** What you have to do **
Give the number of lines in the material below that contain the word "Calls", and nothing else.

** Task data **
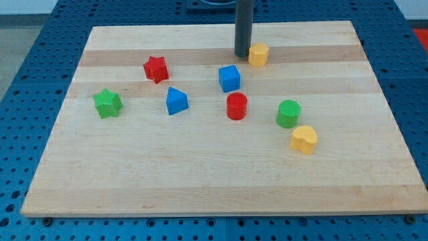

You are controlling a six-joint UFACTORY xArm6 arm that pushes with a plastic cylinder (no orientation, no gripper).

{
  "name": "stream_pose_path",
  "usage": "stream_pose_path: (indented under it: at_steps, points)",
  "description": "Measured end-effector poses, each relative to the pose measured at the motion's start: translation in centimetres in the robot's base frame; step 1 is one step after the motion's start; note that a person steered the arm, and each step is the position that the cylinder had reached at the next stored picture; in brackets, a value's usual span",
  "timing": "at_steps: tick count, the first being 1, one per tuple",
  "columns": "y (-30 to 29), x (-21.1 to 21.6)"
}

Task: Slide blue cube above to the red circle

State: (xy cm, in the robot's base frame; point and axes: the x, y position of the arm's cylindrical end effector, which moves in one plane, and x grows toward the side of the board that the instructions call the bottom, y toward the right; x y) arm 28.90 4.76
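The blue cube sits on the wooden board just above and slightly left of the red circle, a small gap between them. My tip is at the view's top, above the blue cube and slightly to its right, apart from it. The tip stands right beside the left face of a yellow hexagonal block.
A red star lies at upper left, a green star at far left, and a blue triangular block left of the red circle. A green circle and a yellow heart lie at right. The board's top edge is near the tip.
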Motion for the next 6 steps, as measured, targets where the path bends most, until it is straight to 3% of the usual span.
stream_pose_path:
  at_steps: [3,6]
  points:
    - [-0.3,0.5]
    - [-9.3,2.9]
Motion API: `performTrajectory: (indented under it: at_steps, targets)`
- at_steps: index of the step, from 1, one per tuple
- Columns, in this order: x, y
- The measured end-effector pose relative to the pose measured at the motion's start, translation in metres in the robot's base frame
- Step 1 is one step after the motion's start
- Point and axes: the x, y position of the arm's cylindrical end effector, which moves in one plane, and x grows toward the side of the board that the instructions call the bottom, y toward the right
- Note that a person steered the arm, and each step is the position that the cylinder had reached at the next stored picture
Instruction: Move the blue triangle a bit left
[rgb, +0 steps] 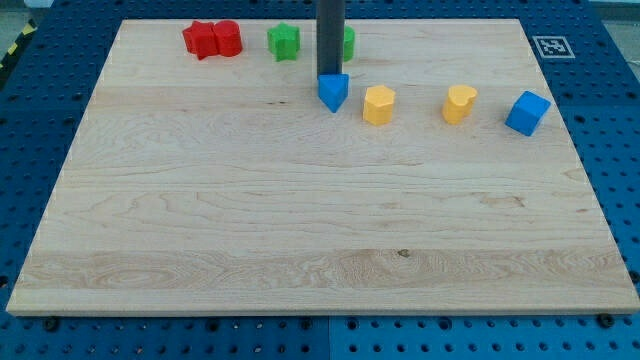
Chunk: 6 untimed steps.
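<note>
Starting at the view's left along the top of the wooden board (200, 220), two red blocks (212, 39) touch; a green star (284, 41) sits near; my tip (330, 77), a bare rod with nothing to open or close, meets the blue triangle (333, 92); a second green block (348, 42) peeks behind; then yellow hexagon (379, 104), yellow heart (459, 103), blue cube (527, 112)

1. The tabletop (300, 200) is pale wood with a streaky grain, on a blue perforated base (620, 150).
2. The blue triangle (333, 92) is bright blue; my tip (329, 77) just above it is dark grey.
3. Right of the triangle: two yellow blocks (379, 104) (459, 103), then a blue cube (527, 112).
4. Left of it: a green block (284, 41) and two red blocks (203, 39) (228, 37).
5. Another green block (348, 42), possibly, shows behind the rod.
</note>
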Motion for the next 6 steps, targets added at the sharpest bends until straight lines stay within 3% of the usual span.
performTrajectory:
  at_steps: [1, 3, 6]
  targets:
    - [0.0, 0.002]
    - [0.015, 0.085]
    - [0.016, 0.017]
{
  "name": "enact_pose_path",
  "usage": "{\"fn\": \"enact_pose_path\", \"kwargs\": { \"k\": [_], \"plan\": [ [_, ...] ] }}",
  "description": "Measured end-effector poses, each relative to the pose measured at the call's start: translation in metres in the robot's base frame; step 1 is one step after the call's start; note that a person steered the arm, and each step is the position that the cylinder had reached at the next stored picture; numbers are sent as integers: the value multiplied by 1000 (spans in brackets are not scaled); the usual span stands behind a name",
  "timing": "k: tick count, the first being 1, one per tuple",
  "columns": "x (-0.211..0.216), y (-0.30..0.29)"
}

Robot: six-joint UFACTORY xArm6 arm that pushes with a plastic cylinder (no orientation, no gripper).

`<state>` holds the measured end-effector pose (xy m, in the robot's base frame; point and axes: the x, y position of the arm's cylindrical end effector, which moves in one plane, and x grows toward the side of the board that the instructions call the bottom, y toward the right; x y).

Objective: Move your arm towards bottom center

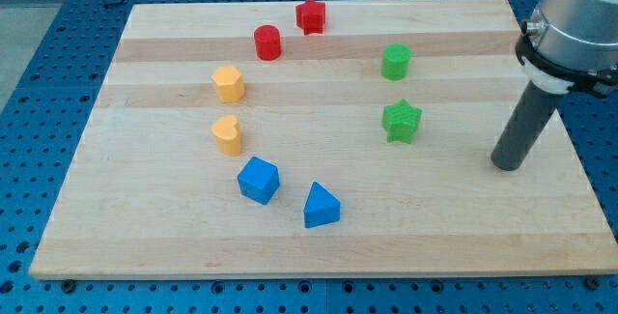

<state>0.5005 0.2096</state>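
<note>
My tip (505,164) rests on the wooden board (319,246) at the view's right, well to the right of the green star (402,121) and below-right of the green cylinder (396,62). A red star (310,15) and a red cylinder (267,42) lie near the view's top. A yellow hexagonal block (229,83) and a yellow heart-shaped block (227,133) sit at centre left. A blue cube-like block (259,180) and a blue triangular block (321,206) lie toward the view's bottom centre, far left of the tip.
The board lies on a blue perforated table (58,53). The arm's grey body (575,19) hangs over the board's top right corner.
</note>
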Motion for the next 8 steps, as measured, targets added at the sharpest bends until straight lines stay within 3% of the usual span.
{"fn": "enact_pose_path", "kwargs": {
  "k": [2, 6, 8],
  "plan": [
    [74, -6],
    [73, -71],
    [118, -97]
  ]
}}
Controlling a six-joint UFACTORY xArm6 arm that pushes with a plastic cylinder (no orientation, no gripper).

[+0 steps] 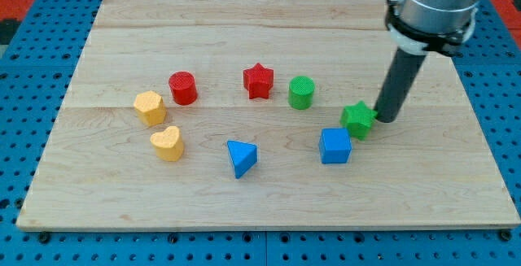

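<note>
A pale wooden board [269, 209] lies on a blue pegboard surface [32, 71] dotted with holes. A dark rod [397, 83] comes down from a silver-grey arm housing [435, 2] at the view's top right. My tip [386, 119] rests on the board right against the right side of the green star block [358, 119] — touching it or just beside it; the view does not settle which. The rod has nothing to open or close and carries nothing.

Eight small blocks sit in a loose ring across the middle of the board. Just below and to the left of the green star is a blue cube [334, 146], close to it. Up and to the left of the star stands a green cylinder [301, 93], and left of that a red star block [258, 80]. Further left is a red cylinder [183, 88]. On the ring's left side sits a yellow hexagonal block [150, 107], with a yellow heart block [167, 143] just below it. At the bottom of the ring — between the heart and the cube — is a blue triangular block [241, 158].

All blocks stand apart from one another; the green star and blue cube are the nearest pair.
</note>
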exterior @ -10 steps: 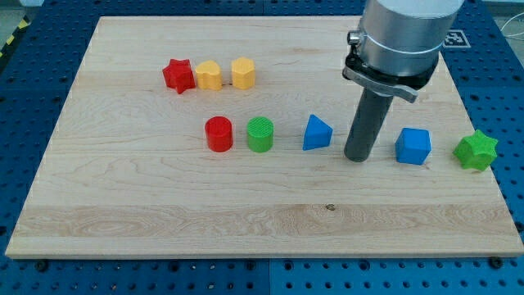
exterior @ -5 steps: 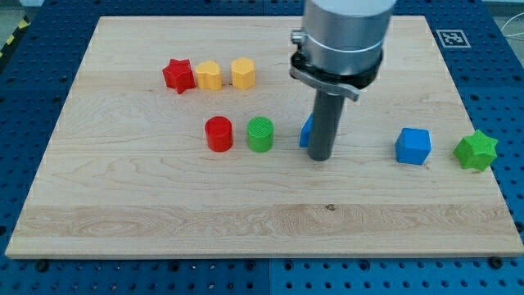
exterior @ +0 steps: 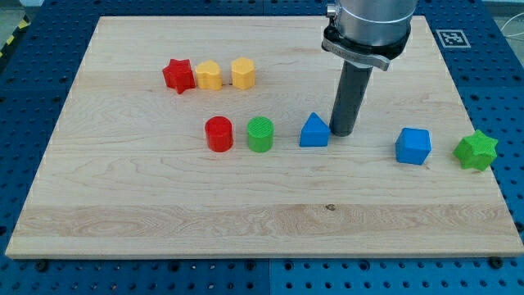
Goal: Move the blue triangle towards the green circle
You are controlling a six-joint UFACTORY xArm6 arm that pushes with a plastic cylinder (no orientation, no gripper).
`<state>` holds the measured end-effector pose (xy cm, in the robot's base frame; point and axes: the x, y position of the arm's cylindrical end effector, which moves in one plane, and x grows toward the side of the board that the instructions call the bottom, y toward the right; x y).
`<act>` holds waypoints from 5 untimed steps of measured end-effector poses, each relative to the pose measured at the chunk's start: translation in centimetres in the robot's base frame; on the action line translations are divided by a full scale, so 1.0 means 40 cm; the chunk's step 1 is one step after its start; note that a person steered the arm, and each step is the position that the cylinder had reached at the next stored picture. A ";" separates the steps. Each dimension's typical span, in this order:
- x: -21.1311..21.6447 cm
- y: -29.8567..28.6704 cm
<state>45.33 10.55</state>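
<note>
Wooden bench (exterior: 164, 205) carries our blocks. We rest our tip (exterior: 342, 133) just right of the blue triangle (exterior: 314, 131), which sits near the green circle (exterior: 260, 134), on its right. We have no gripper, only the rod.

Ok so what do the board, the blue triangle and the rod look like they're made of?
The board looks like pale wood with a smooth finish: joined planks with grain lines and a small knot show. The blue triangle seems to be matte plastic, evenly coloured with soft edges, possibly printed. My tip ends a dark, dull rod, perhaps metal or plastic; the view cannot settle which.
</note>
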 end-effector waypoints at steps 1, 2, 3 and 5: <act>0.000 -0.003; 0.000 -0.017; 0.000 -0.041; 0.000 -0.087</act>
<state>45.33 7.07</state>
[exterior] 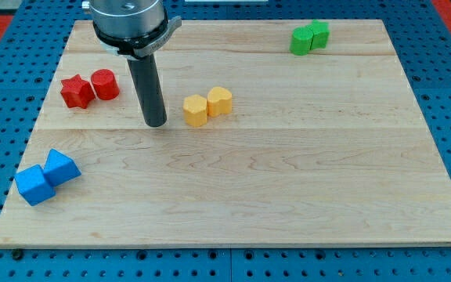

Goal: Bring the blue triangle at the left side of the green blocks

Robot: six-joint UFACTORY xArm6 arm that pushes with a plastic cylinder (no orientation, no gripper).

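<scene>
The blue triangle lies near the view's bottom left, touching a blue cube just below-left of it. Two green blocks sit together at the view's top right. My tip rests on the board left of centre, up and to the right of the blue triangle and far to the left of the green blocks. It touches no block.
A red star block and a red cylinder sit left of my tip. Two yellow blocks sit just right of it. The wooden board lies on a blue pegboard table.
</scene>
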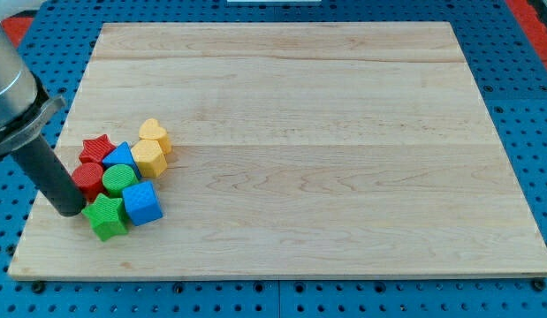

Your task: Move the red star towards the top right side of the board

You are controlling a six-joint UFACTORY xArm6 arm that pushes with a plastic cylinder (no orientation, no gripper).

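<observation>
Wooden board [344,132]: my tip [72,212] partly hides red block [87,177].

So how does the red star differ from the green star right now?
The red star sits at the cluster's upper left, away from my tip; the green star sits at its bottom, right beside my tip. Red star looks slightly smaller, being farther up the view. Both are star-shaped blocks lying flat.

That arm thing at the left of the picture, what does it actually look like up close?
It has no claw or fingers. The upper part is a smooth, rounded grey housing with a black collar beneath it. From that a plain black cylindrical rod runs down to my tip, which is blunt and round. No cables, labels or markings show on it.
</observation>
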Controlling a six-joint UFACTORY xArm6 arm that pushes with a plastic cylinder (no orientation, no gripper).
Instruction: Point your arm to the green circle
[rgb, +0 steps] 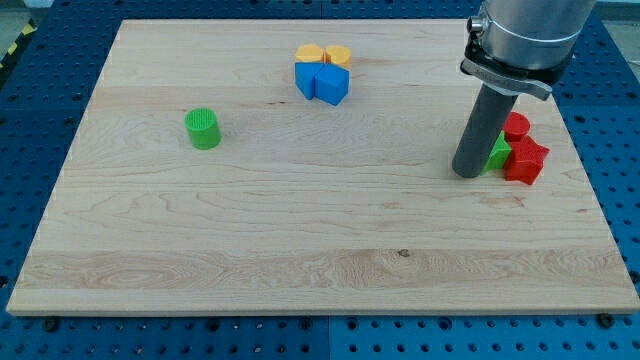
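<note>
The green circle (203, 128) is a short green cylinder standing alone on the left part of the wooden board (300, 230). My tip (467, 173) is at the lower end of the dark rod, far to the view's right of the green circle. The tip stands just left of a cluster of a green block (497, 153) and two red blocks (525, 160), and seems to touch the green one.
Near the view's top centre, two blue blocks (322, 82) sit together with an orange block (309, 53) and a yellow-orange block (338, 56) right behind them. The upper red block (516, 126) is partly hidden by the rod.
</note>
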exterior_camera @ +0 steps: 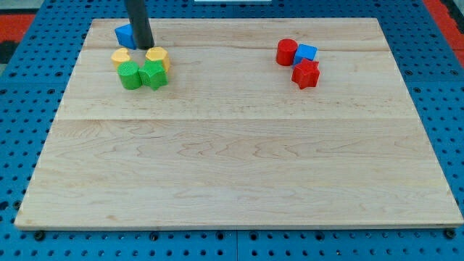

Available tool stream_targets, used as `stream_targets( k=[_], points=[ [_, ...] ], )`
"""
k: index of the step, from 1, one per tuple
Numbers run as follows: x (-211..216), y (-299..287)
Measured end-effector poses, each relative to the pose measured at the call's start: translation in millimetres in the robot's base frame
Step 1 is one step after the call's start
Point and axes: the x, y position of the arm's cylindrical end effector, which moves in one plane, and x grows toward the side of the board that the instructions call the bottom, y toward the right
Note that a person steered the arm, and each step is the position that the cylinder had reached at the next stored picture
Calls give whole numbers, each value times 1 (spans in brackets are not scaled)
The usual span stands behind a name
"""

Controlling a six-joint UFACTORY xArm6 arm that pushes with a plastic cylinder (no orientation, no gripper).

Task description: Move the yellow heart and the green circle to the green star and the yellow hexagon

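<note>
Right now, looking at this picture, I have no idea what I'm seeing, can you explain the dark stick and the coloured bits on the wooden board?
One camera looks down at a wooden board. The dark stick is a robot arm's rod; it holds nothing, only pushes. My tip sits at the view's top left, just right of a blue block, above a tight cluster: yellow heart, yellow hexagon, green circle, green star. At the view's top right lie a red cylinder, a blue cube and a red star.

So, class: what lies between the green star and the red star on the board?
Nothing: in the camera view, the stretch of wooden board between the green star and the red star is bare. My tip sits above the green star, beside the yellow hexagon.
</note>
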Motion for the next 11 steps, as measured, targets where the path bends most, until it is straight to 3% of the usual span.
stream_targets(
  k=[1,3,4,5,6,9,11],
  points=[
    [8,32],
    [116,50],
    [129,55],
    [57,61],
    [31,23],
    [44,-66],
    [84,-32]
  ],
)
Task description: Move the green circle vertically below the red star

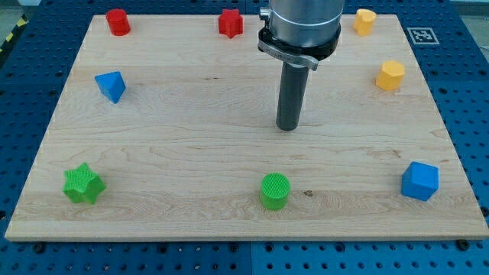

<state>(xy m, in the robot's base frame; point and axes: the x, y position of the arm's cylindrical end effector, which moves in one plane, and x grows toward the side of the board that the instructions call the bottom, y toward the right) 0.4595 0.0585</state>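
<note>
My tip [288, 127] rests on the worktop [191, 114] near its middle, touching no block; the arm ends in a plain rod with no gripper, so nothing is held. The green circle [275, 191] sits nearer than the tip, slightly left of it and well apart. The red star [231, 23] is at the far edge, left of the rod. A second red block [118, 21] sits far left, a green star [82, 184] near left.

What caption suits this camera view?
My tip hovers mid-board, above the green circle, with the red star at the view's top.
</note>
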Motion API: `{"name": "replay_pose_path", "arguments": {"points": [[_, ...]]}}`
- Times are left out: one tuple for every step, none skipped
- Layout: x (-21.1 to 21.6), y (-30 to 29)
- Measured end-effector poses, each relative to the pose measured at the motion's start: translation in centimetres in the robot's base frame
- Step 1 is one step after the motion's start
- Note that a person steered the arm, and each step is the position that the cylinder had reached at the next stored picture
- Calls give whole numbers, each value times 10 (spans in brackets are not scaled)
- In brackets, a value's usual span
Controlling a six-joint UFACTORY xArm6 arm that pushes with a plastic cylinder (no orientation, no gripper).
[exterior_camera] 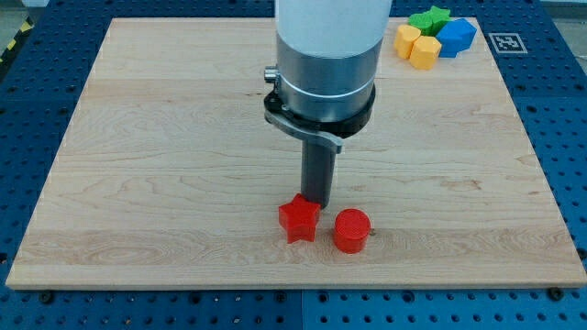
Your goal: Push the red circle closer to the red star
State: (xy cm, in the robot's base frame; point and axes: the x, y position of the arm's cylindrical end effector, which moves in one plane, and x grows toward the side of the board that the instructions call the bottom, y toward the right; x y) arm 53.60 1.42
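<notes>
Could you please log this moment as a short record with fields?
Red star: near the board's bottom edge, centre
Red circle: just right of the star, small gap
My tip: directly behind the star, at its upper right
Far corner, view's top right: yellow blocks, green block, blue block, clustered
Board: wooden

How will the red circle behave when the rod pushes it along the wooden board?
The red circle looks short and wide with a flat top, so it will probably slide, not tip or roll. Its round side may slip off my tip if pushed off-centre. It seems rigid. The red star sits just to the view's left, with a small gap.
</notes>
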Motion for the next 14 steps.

** Answer to the exercise **
2